2019
Kubernetes is a container orchestration / portable cloud platform that is becoming the de-facto standard for running microservices infrastructures in the cloud. Even though there are severalcompetingtechnologies by now, most of the bigger cloud providers offer managed Kubernetes clusters, making it even easier to adopt it as the foundation of distributed infrastructures.
Cloud Native meets the Enterprise – We will see continued adoption of Kubernetes and Cloud Native tech by large enterprise companies. This will have a two-way effect. Cloud Native will continue to influence enterprise companies. They will need to adjust their culture and ways of working in order to properly leverage the technologies. From their end, enterprises will have a strong influence on shaping the future of Cloud Native. We predict a continued focus on features regarding security. An additional effect from the pressure around security and reliability will potentially lead to slowing down both speed and release cycles of some of the major projects.
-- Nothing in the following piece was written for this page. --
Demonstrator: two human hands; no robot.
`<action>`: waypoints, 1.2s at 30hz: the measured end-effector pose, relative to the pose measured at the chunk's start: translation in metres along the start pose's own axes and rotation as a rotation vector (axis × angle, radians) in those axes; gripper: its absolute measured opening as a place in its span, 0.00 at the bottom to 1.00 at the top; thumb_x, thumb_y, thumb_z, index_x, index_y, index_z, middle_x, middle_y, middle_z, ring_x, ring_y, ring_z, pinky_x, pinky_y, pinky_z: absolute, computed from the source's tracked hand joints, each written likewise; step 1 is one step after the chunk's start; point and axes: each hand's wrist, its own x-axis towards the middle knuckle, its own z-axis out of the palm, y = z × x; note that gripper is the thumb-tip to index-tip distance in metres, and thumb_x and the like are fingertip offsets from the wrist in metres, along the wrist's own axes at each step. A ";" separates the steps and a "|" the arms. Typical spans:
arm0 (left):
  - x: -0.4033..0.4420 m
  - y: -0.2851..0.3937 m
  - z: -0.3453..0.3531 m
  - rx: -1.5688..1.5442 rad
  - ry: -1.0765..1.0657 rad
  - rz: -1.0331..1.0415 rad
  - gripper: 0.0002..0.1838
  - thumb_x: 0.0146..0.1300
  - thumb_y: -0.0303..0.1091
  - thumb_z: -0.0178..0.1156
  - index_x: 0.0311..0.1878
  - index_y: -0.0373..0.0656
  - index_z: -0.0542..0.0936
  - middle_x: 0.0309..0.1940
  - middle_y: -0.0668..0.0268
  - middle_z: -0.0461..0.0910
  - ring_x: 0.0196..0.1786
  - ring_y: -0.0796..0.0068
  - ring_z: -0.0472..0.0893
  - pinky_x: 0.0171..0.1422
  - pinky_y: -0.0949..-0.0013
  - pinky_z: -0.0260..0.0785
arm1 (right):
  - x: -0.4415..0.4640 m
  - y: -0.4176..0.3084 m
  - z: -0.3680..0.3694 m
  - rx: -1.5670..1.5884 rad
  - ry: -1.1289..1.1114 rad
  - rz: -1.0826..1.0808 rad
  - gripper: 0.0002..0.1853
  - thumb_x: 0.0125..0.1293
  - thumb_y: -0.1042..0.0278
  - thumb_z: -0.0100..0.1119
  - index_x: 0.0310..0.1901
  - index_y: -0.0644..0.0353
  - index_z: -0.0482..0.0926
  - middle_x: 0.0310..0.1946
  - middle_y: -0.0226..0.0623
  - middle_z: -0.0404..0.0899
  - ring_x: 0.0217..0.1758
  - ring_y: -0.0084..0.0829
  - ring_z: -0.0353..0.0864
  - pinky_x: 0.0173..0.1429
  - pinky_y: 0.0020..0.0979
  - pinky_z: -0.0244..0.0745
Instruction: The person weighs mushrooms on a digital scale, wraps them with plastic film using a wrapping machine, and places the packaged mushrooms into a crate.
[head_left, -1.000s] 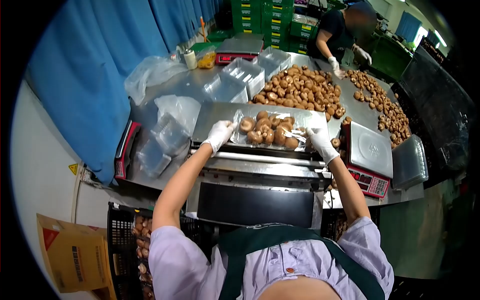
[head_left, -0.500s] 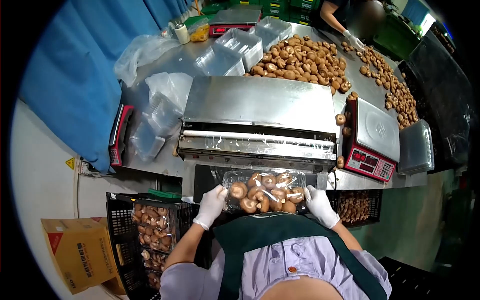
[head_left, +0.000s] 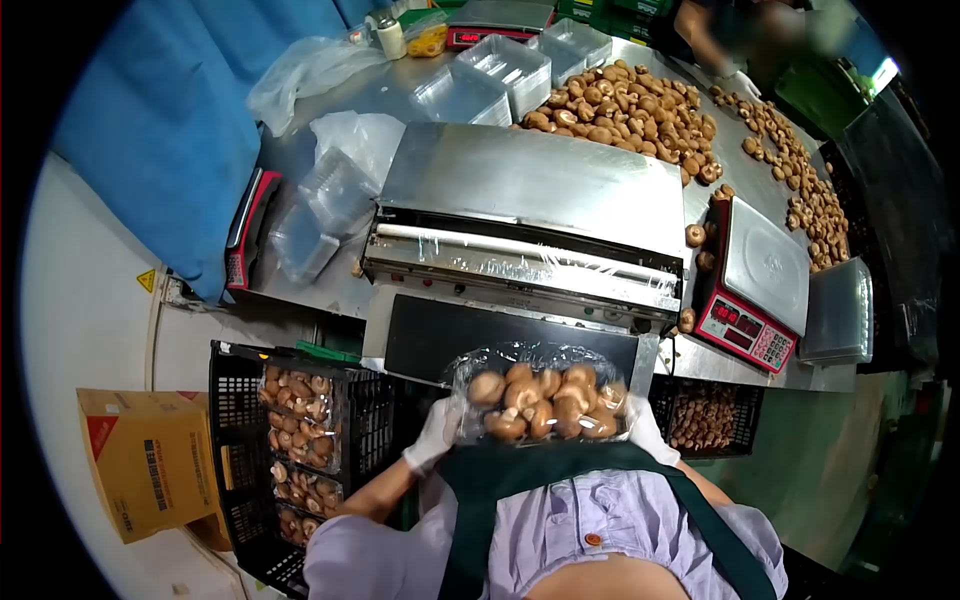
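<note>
A clear tray of shiitake mushrooms point(head_left: 545, 402), covered in shiny plastic film, is held level close to my apron. My gloved left hand point(head_left: 436, 436) grips its left end, and my gloved right hand point(head_left: 648, 430) its right end; some fingers are hidden behind the tray and film. Just beyond the tray lies the dark plate point(head_left: 470, 340) at the front of a steel film-wrapping machine point(head_left: 530, 185). A white film roller point(head_left: 450, 240) runs across that machine, with loose film along it.
A black crate point(head_left: 225, 460) with packed mushroom trays stands at lower left, beside a cardboard box point(head_left: 150, 460). Loose mushrooms point(head_left: 625, 110), a red scale point(head_left: 745, 320) and stacked empty trays point(head_left: 505, 70) occupy the table. A co-worker's gloved hand point(head_left: 740, 85) is at the far side.
The tray has come off the dark plate toward my body, and both hands have moved back with it. The camera view has shifted slightly. The co-worker's hand has moved a little.
</note>
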 end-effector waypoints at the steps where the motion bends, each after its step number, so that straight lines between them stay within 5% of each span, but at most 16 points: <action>1: 0.020 0.007 0.016 0.170 0.079 0.353 0.16 0.70 0.40 0.48 0.44 0.38 0.79 0.35 0.63 0.82 0.37 0.69 0.81 0.41 0.68 0.74 | 0.005 -0.004 0.006 0.212 0.045 -0.093 0.20 0.72 0.58 0.46 0.42 0.70 0.79 0.38 0.45 0.83 0.40 0.37 0.81 0.47 0.34 0.74; 13: 0.041 0.048 0.046 -0.126 -0.139 0.089 0.16 0.70 0.40 0.47 0.45 0.38 0.79 0.37 0.64 0.81 0.37 0.71 0.81 0.41 0.70 0.73 | -0.003 -0.094 0.017 0.852 -0.397 -0.314 0.18 0.73 0.59 0.45 0.44 0.66 0.79 0.40 0.36 0.82 0.41 0.30 0.80 0.48 0.31 0.75; 14: 0.040 0.047 0.048 -0.136 -0.149 0.085 0.16 0.70 0.40 0.47 0.45 0.38 0.79 0.38 0.64 0.81 0.37 0.72 0.81 0.41 0.70 0.73 | 0.006 -0.100 0.008 0.818 -0.327 -0.332 0.18 0.73 0.60 0.45 0.44 0.66 0.79 0.41 0.36 0.82 0.41 0.29 0.80 0.48 0.31 0.75; 15: 0.040 0.048 0.051 -0.147 -0.159 0.083 0.16 0.70 0.40 0.47 0.45 0.38 0.78 0.38 0.64 0.81 0.37 0.72 0.81 0.41 0.71 0.73 | 0.029 -0.116 -0.009 -0.075 -0.094 -0.500 0.16 0.72 0.58 0.47 0.41 0.63 0.80 0.38 0.35 0.81 0.40 0.24 0.79 0.46 0.26 0.75; 16: 0.038 0.049 0.054 -0.158 -0.168 0.080 0.16 0.71 0.40 0.47 0.45 0.38 0.78 0.38 0.64 0.81 0.37 0.72 0.81 0.41 0.71 0.73 | 0.047 -0.101 -0.022 0.503 -0.098 -0.152 0.17 0.70 0.54 0.49 0.37 0.60 0.80 0.38 0.36 0.82 0.39 0.24 0.79 0.42 0.23 0.74; 17: 0.038 0.050 0.057 -0.169 -0.176 0.081 0.16 0.71 0.40 0.47 0.46 0.38 0.78 0.38 0.64 0.81 0.36 0.72 0.81 0.41 0.71 0.73 | 0.050 -0.111 -0.042 0.627 -0.037 -0.176 0.18 0.69 0.52 0.49 0.36 0.58 0.80 0.38 0.38 0.81 0.38 0.25 0.80 0.39 0.22 0.72; 19: 0.041 0.052 0.062 -0.188 -0.192 0.078 0.16 0.71 0.40 0.46 0.46 0.38 0.78 0.39 0.64 0.81 0.36 0.73 0.81 0.40 0.72 0.73 | 0.061 -0.122 -0.031 1.321 -0.528 -0.588 0.18 0.69 0.51 0.47 0.38 0.55 0.81 0.40 0.39 0.81 0.40 0.29 0.80 0.39 0.25 0.74; 27: 0.033 0.068 0.067 -0.308 -0.281 -0.001 0.16 0.71 0.40 0.46 0.47 0.38 0.78 0.40 0.65 0.80 0.36 0.75 0.80 0.40 0.73 0.72 | 0.050 -0.116 0.034 0.751 -0.811 -0.296 0.17 0.69 0.52 0.49 0.40 0.57 0.81 0.42 0.39 0.80 0.40 0.29 0.80 0.40 0.27 0.75; 31: 0.029 0.099 -0.018 -0.386 0.149 -0.151 0.17 0.71 0.40 0.45 0.47 0.38 0.77 0.41 0.65 0.80 0.36 0.75 0.80 0.40 0.74 0.72 | 0.050 -0.104 0.049 0.541 -0.855 -0.250 0.17 0.68 0.53 0.50 0.41 0.57 0.81 0.42 0.39 0.80 0.40 0.30 0.80 0.40 0.28 0.75; 33: 0.019 0.138 -0.051 -0.314 0.285 -0.013 0.16 0.71 0.39 0.46 0.48 0.37 0.77 0.42 0.65 0.80 0.38 0.80 0.80 0.42 0.77 0.70 | 0.050 -0.100 0.055 0.427 -0.863 -0.258 0.16 0.68 0.53 0.51 0.41 0.58 0.81 0.43 0.39 0.80 0.40 0.30 0.80 0.40 0.28 0.75; 36: 0.002 0.200 -0.057 0.068 0.208 0.227 0.16 0.65 0.38 0.56 0.49 0.36 0.77 0.43 0.60 0.80 0.39 0.75 0.82 0.47 0.74 0.72 | 0.060 -0.102 0.060 0.253 -0.864 -0.288 0.16 0.68 0.54 0.52 0.41 0.58 0.81 0.43 0.38 0.80 0.41 0.30 0.80 0.41 0.29 0.75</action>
The Year of Serverless (really) – We predict serverless/FaaS is finally going to live up to the hype this year. It feels like we’ve been talking about serverless for a long time already, but except for some niche use cases it hasn’t really lived up the expectations so far. Up until recently, AWS Lambda has been pretty much the only proven, production scale option. With the rise of new Kubernetes-focused tools such as KNative and promising platforms such as OpenFaas, serverless becomes much more attractive for companies who don’t run on AWS (or are wary of vendor lock in).
Not Well Contained – While last year it seemed that we were headed to ‘everything in a container’, more recently we’ve seen many VM/Container hybrid technologies, such as AWS Firecracker, Google’s gVisor and Kata Containers. These technologies are arising mostly for reasons around security and multi-tenancy. They offer stronger isolation while keeping performance similar to containers. We expect to see a move away from trend of running everything as a Docker container. Thanks to standardization on Open Container Initiative specifications and the Container Runtime Interface these new runtimes can be abstracted away from the applications and the developers writing them. We will continue to use Docker (or other OCI compliant) images for our applications, it will be the underlying runtimes which will likely change.
Managing state – The early use cases of Cloud Native focused heavily around stateless applications. While Kubernetes made persistent storage a first class citizen from early on, properly migrating stateful workloads to containers and Kubernetes was fraught with risks and new challenges. The ephemeral, dynamic and distributed nature of cloud native systems make the prospect of running stateful services, specifically databases, on Kubernetes worrying to say the least. This led to many to be content migrating their stateless applications, while avoiding moving over stateful services at all costs. More recently, we have seen a large increase in the number of open source tools, products and services for managing state in the cloud native world. Combined with a better understanding by the community, 2019 looks to be the year when we are comfortable running our critical stateful services on Kubernetes.
Will Kubernetes maintain its dominance? Could a new technology come along to take away its steam? Unlikely, though not impossible as there has been considerable criticism of it’s complexity, with some more lightweight options popping up. Will unikernels finally see more adoption as we continue to focus on security and resource optimisation? Will the CNCF landscape continue exploding in size, or will we finally see a paring down of tooling and more standardization?